Directions for this task
Within the listing that follows, how many lines contain the word "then"? Only the number is wanted.
+++
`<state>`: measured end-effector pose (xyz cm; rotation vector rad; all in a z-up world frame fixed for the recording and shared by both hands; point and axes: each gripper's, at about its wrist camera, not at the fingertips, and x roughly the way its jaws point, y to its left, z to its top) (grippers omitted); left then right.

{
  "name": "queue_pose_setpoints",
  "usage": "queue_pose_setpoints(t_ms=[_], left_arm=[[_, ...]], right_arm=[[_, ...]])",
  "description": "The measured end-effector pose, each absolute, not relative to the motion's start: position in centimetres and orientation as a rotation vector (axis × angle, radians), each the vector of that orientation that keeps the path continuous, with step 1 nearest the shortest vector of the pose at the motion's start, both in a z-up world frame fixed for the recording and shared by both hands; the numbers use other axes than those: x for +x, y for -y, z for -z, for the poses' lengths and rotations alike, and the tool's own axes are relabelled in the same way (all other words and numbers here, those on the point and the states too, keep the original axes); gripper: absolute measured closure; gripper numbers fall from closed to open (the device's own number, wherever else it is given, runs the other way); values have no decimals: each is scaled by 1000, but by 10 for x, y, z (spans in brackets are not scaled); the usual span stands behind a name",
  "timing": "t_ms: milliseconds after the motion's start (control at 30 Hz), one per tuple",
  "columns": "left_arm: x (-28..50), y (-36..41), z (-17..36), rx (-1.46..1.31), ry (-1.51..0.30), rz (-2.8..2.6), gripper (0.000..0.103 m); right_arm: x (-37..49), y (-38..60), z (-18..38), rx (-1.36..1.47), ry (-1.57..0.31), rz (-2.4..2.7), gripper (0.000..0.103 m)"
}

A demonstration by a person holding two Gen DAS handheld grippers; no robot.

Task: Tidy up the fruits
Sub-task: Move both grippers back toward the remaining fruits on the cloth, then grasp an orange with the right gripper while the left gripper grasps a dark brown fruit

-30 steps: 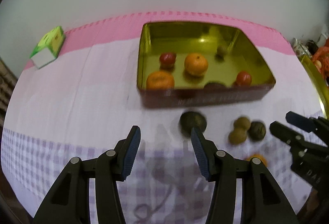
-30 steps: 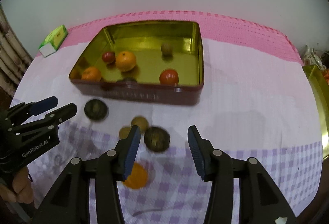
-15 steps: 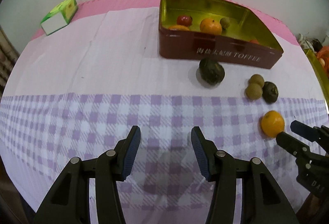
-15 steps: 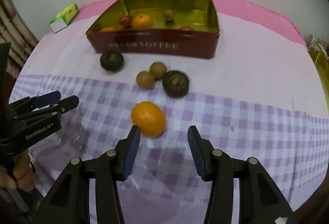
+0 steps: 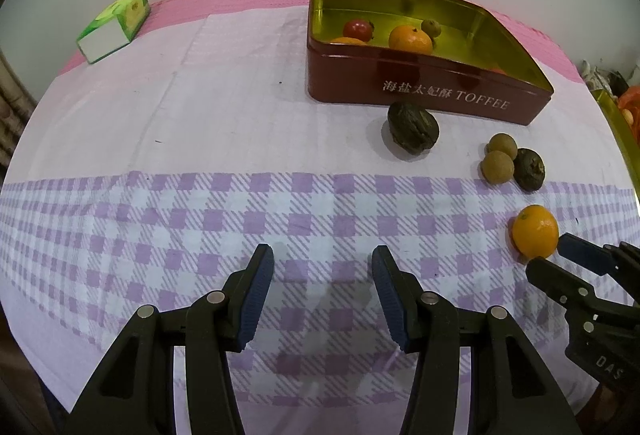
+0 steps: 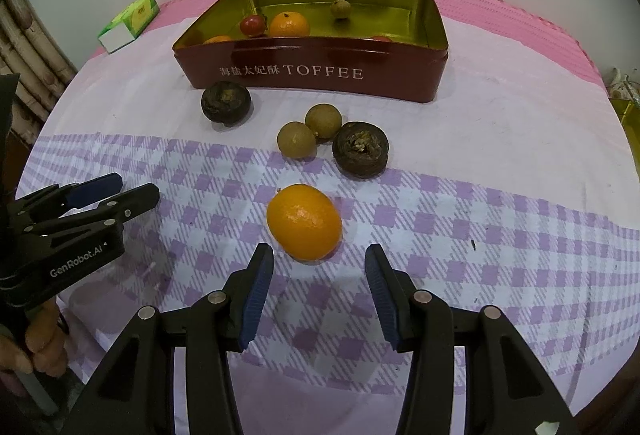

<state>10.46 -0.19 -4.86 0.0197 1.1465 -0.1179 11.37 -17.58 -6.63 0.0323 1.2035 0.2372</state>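
The loose orange lies on the purple-checked cloth at the centre of the right wrist view, just ahead of the right gripper, whose jaws stand apart with nothing between them. In the left wrist view the same orange sits at the right edge, touching or just beside the right gripper's tips; which one cannot be told. The left gripper also stands open, over bare cloth at lower centre.

Above the orange lie 2 tan round fruits touching each other and 2 dark wrinkled fruits, 1 beside them and 1 near the red tin lettered TOFFEE.

Only the right wrist view shows a hand holding the left gripper, at lower left. The tin's front wall partly hides its contents: 2 oranges, 1 cut off by the rim, 1 red fruit, 1 small tan fruit and a red sliver at the right are visible. A green box stands at upper left.
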Motion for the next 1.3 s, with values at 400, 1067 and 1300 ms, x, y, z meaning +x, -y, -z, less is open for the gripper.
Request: queue_pose_setpoints(t_ms=[400,1067,1300], left_arm=[[109,7,53,25,-1151,127,51],[114,8,57,32,-1149,158,51],[115,9,57,37,-1148,155,51]], right_arm=[[110,184,58,38,-1186,-221,58],[113,180,67,23,-1207,-254,58],[127,160,73,-15,-1210,-273,58]])
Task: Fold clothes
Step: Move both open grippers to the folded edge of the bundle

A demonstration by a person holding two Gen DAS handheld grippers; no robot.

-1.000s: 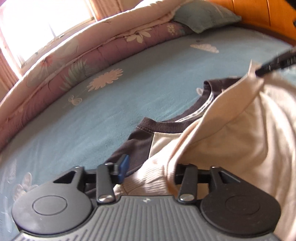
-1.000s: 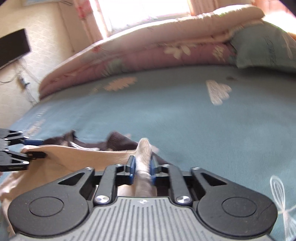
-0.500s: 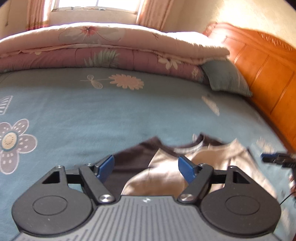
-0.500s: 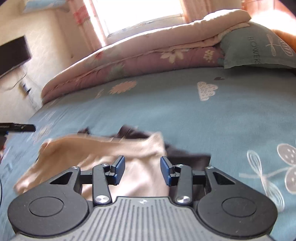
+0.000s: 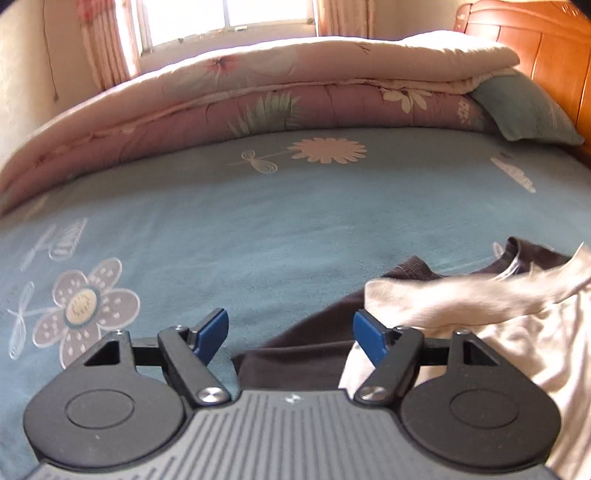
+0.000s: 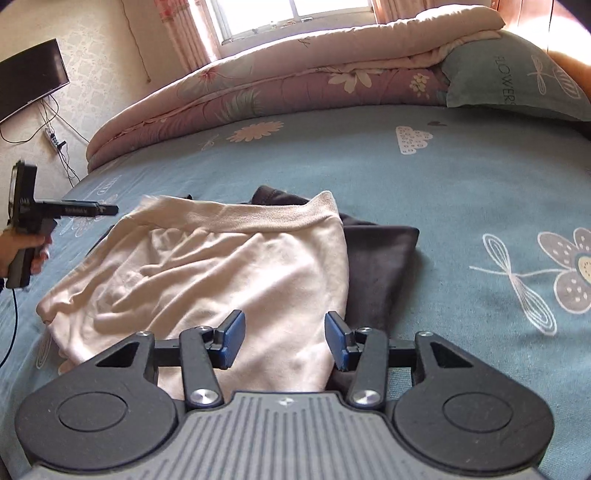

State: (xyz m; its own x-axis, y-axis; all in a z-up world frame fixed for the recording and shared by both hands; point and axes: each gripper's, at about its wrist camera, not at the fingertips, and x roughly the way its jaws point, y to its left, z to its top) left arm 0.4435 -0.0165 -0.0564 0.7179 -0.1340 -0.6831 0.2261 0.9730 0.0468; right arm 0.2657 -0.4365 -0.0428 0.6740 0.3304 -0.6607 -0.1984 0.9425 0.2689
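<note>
I see a bed (image 6: 424, 177) under a blue flowered sheet (image 5: 258, 221). A cream and dark shirt (image 6: 229, 266) lies folded on it, near me. Along the far side rests a folded quilt (image 6: 295, 77), and a blue pillow (image 6: 517, 85) lies beside its right end.

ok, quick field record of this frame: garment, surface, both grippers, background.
garment: cream and dark brown shirt, folded over, lying flat on the bed
surface: blue flowered bedsheet
left gripper: open, nothing between the pads, off the shirt's side
right gripper: open, above the shirt's near edge, not gripping
background: folded quilt, blue pillow, window, wooden headboard
</note>
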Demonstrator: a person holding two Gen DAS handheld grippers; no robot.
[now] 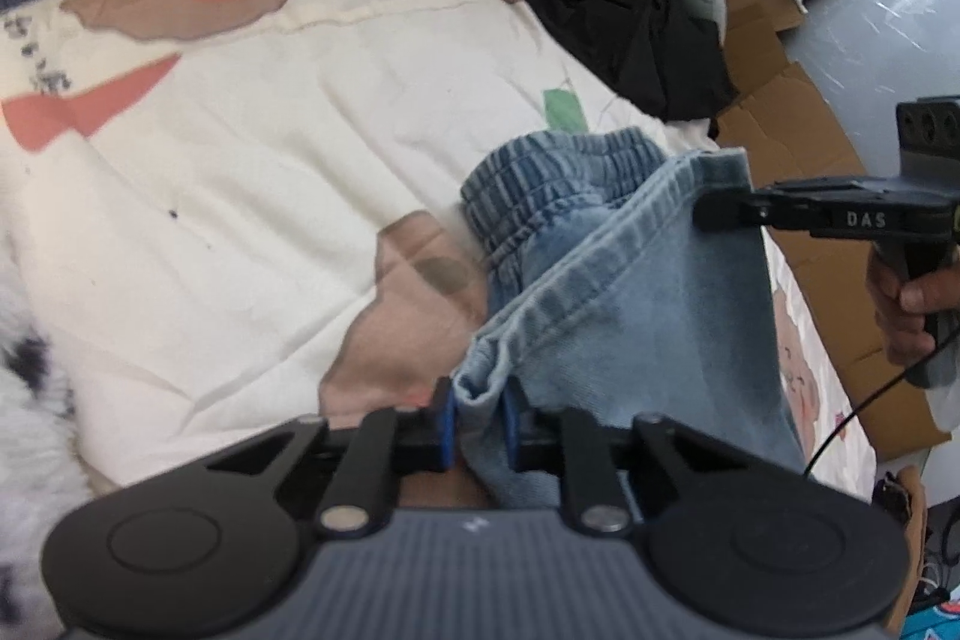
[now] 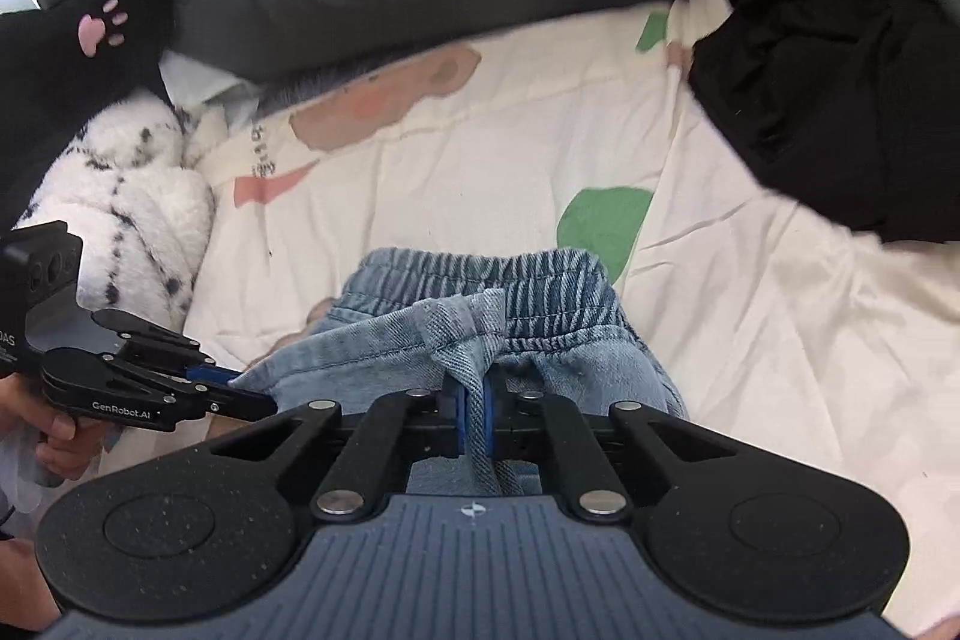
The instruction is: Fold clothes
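Both claws, left claw (image 1: pixel 478 415) and right claw (image 2: pixel 474 415), were clenched on the jeans' (image 1: pixel 630 280) hem, waistband at 12 o'clock; folding had barely begun.

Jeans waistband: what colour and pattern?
The jeans waistband is blue denim with fine vertical gathered stripes, darker than the pale legs. Clearest in the right wrist view.

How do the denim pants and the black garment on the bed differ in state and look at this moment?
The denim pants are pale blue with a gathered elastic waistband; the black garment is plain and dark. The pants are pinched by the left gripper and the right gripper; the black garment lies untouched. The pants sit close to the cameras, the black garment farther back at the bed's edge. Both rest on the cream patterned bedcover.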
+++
Solution for this task
2